In G 1/07 it was found that a single surgical method step was enough to regard a multi-step method as being excluded from patentability. It was not a question of whether a medical practitioner would then infringe the claimed method. In decision T 775/97 this approach was transferred to particular products. The claim related to a new product which had been produced from two components, both known per se, by means of a surgical step in the human body. The board in T 775/97 held that no European patent could be granted with claims directed to a new and even possibly inventive way of using materials or devices, in particular endoprostheses, involving a treatment by surgery. This was held to be equally true for product claims defined by a construction which was only arrived at in the human or animal body following a surgical method step.

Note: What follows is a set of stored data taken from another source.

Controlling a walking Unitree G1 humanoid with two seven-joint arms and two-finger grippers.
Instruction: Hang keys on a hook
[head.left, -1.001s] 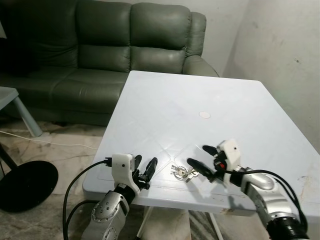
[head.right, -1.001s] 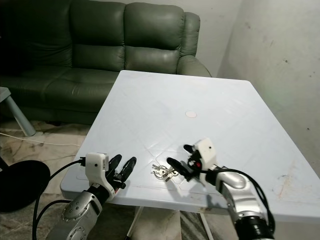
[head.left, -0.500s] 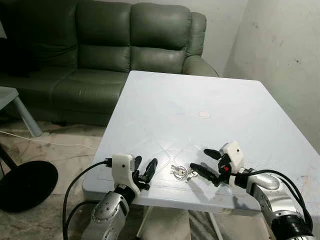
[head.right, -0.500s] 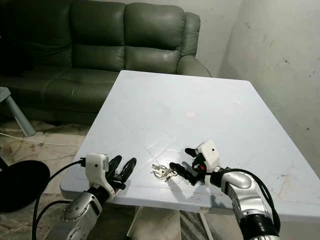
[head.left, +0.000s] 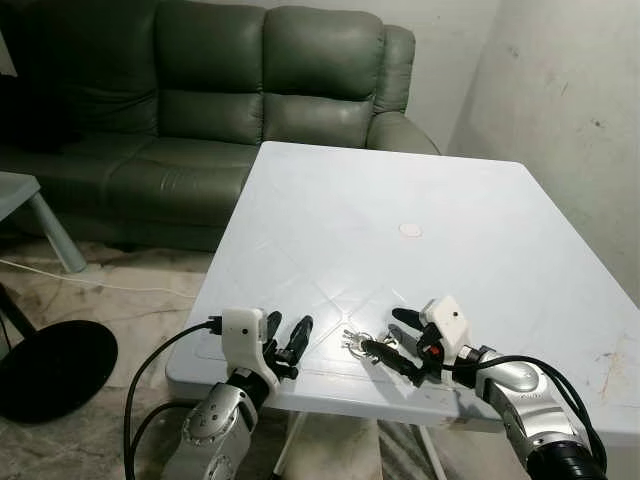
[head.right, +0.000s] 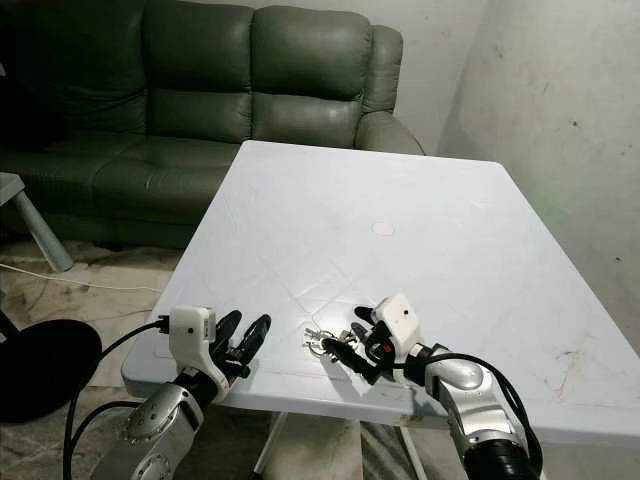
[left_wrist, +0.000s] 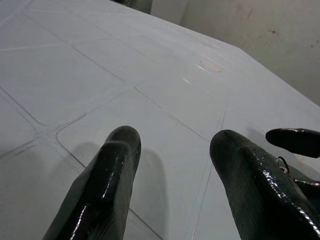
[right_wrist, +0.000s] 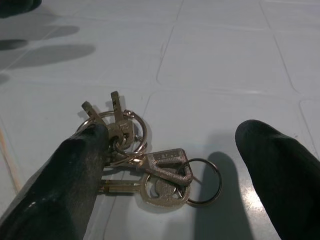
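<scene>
A bunch of brass keys (head.left: 357, 343) on metal rings lies on the white table (head.left: 400, 210) near its front edge. In the right wrist view the keys (right_wrist: 145, 165) lie flat between my two black fingers, and one fingertip (right_wrist: 85, 150) touches the rings. My right gripper (head.left: 392, 340) is open, low over the table, around the keys from the right. To the left of the keys my left gripper (head.left: 287, 338) rests open at the table's front edge, with nothing between its fingers (left_wrist: 115, 165).
A dark green sofa (head.left: 200, 120) stands behind the table. A grey wall (head.left: 570, 120) runs along the right. On the floor to the left lie a black round base (head.left: 50, 370) and a white cable (head.left: 90, 285). A small round mark (head.left: 410, 230) sits mid-table.
My right gripper has slid left across the table and lowered, so its fingers now straddle the keys. The left gripper and the keys have stayed put.
</scene>
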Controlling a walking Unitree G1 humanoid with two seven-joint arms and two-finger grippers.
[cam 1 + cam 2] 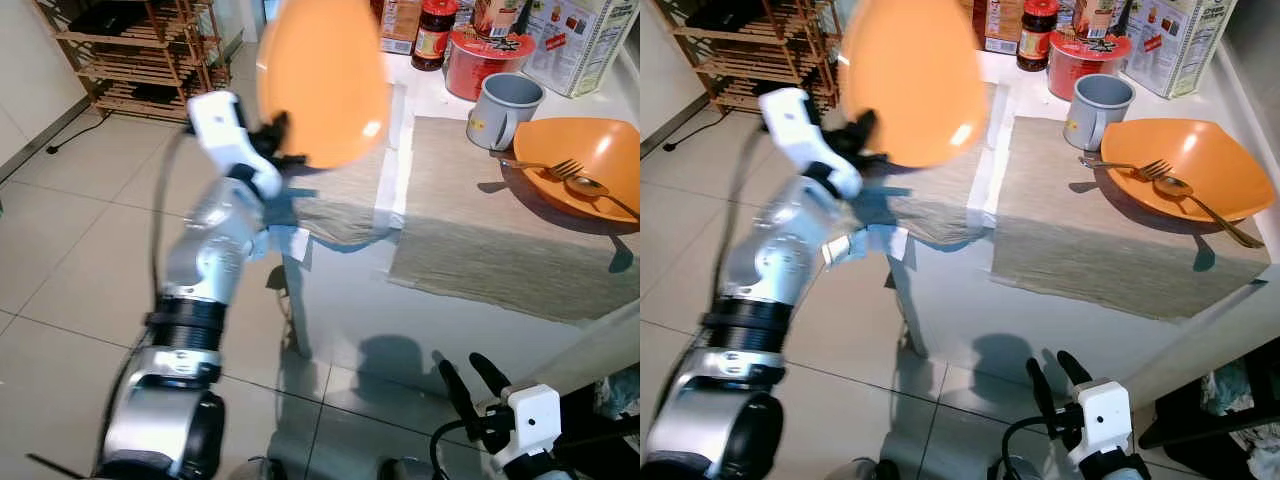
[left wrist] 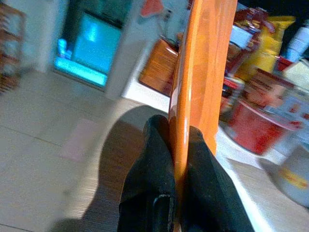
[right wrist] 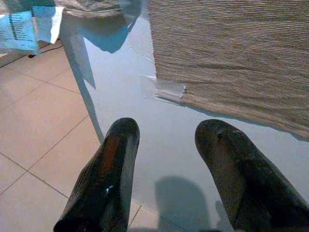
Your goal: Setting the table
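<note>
One place is already laid on the bench (image 1: 350, 320): orange plate (image 1: 590, 150), fork (image 1: 540, 166), spoon (image 1: 590, 187), mug (image 1: 503, 110). The left gripper (image 2: 179, 159) pinches a second plate (image 1: 322, 80) above the bare placemat (image 1: 940, 195); right gripper (image 3: 171, 169) hangs open.

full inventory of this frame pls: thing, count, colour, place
Plate in the air: 1, orange, held by its rim above the table's left end.
Plate on the table: 1, orange, on the right placemat.
Fork: 1, silver, in that plate.
Spoon: 1, metal, in that plate beside the fork.
Mug: 1, grey, behind the right placemat.
Placemats: 2, beige, side by side on the white table.
Red tin: 1, behind the mug.
Jar: 1, dark, red lid, back of the table.
Cartons: several, back right.
Wooden rack: 1, floor, far left.
Left gripper: shut on the plate's rim.
Right gripper: open, low before the table.
</note>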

The board in T 1731/12 endorsed T 775/95 and continued its approach, holding that a device defined by a feature that could be arrived at only by a surgical or therapeutic step was excluded from patentability under Art. 53(c) EPC. It agreed with the thinking that a product defined by a surgical step could not exist without it, and thus that the surgical step was part of the claimed product. Moreover, the exclusion of such a product from patentability was not contrary to the second clause of Art. 53(c) EPC, which provided that products for use in therapeutic or surgical methods were patentable. Otherwise, medical and veterinary practitioners' freedom would be limited, as also discussed for example in G 1/07. The board saw a fundamental difference between the actions of "using" and "making" a product. Using patented subject-matter was generally allowed once that subject-matter had been duly purchased. To be allowed to make a patented product, by contrast, medical staff would need to purchase a licence for the process of making it; where that process involved a surgical or therapeutic method step, that would interfere precisely with the freedom of medical staff that the exclusion from patentability under Art. 53(c) EPC intended to protect. In T 1552/22 by contrast, the board held that while in T 1731/12 and T 775/97 surgical steps were required to reproduce the invention such that the apparatus/the device was excluded from patentability, in the present case no surgical step was required to reproduce the annuloplasty implant of claim 1.